At the same time, an opportunistic young bookseller/law student/aspiring novelist lucks into the well-kept secret that George Stark is actually author Thad Beaumont.  Thinking that he’s landed on valuable information that Beaumont would undoubtedly pay to keep secret, he approaches the writer with well-mannered blackmail on his mind, oblivious to the fact that Stark is already halfway out the door.  A week or so later, Beaumont puts the final nail in Stark’s coffin AND the bookseller’s blackmail attempts when he outs himself in People Magazine, along with a multi-page photo spread detailing Stark’s funeral, complete with shots of a mournful Beaumont laying flowers at the grave of his homicidal nom de plume.  The bookseller is furious, and vengeful, but hasn’t time to indulge in either on account of the fact that he and absolutely everyone associated with Beaumont’s writing are then hunted down and brutally murdered.

To this point – and obviously absent the sadistic murders – this mirrors King’s own experience.  Stephen King’s substance abuse issues have been well documented, and he’s said himself that he really didn’t get his shit together until after his children were born.  He has also shown distaste for some of his/Bachman’s earliest works, particularly Rage, writing of it in 2007, “Now out of print, and a good thing.”  And he raised virtually no fuss when he was outed as Bachman in 1985 by a Washington bookstore clerk, and actually went so far as to sit down for an interview with the guy to confirm his findings.  It was during this period that King basically retconned Bachman into an early retirement via death, and absent a few subtle nods to the name – his wet work character on Sons of Anarchy was named Bachman – King’s evil literary twin has stayed mostly silent for 30-some years now.

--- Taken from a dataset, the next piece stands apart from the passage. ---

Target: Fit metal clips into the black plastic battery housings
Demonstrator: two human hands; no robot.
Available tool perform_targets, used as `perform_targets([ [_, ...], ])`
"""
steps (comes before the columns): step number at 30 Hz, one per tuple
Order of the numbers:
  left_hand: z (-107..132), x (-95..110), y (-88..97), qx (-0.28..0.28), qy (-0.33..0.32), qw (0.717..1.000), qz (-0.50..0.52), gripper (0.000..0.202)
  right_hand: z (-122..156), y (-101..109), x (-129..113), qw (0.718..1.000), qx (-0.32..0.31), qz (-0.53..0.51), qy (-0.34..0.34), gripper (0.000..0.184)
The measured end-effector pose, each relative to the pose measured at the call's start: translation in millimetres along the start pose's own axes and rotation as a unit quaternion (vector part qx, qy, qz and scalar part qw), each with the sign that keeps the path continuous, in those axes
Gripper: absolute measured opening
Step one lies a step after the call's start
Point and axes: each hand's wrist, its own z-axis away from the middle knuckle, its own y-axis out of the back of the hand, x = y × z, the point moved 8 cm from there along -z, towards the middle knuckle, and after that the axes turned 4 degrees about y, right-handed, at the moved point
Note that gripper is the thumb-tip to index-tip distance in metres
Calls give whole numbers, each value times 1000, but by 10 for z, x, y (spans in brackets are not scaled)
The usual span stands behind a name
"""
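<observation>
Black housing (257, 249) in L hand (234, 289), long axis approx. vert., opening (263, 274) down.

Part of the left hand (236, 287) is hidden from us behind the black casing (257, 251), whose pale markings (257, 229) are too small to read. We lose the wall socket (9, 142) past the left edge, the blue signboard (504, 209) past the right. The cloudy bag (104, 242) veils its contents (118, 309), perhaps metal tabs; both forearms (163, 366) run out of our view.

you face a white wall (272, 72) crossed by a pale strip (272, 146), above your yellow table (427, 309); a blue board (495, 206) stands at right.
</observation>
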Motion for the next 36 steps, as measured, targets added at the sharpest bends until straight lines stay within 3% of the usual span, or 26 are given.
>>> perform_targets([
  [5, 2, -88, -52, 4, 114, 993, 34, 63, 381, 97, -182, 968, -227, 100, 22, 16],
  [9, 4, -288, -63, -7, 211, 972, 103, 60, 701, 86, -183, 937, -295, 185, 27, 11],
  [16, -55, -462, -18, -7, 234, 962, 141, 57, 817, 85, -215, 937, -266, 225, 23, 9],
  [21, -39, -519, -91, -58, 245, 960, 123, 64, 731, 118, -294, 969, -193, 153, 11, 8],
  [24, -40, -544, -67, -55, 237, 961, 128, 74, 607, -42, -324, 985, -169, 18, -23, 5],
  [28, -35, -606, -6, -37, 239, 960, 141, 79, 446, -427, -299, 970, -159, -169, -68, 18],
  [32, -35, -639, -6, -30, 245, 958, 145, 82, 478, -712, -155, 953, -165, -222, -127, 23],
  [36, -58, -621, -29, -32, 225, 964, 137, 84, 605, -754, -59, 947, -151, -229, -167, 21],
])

But King’s fictional alter ego in The Dark Half doesn’t fare as well as King did under similar circumstances, especially not once the killing starts and it’s revealed that Thad Beaumont has a lot more in common with George Stark than he ever thought possible.  And because this is a Stephen King book and what you see is sometimes exactly what you get, I can’t reveal any more without revealing everything, and so here’s where I’ll stop.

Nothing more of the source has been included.